Problem requirements: Write out every line from the listing below where the string "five" is found.
════════════════════
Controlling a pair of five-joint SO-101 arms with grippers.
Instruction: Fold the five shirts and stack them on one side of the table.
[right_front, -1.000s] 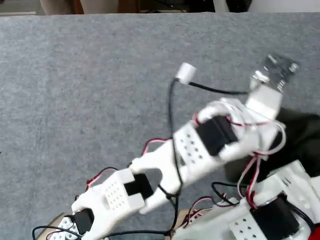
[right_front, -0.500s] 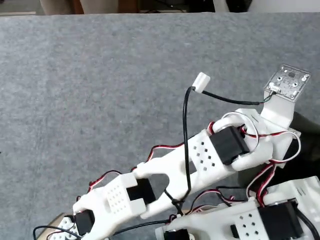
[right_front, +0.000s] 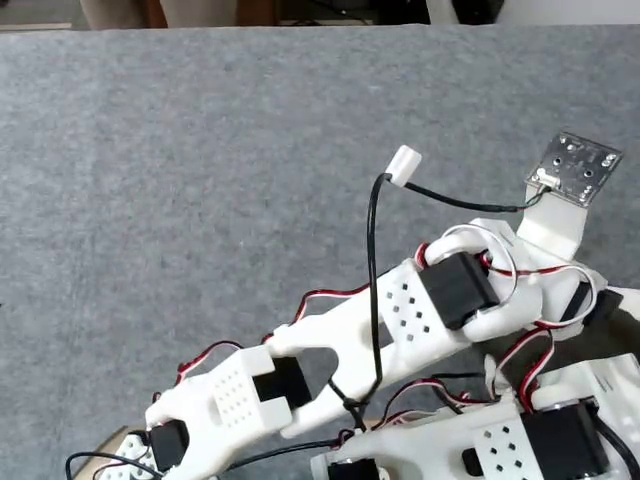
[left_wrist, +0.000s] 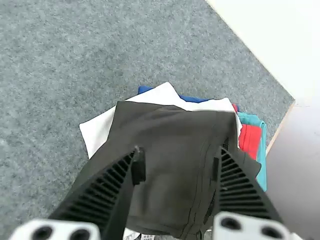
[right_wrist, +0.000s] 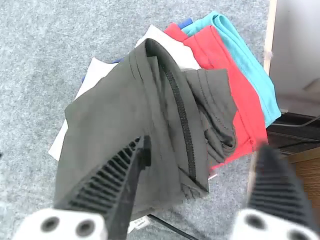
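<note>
Grey shirt (left_wrist: 165, 130) tops the pile (right_wrist: 240, 100) at the desk (left_wrist: 50, 60) edge; left hand (left_wrist: 178, 156) and right hand (right_wrist: 205, 147) hang open, empty, above. Stacking seems done; next, withdraw.

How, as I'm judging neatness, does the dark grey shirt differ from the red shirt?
The dark grey shirt lies on top, mostly exposed; the red shirt sits lower, showing one side strip. The dark grey shirt's edge is bunched and creased; the red shirt's visible part looks smooth. Both are folded and stacked together.
</note>
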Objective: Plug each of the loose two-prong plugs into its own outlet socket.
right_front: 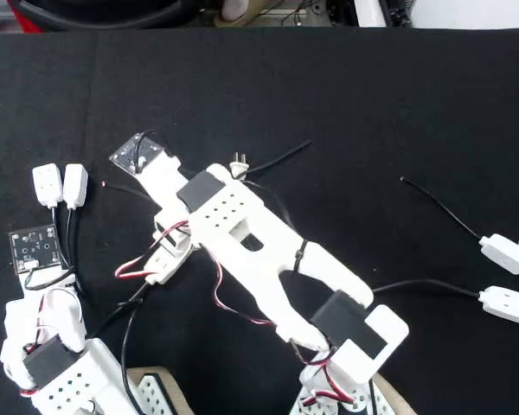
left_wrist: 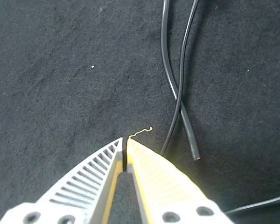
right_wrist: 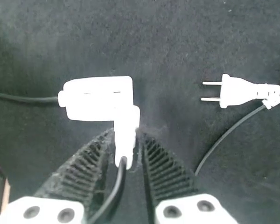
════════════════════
Solution to this task:
Controlling a pair of five-joint SO-101 arms with grippers.
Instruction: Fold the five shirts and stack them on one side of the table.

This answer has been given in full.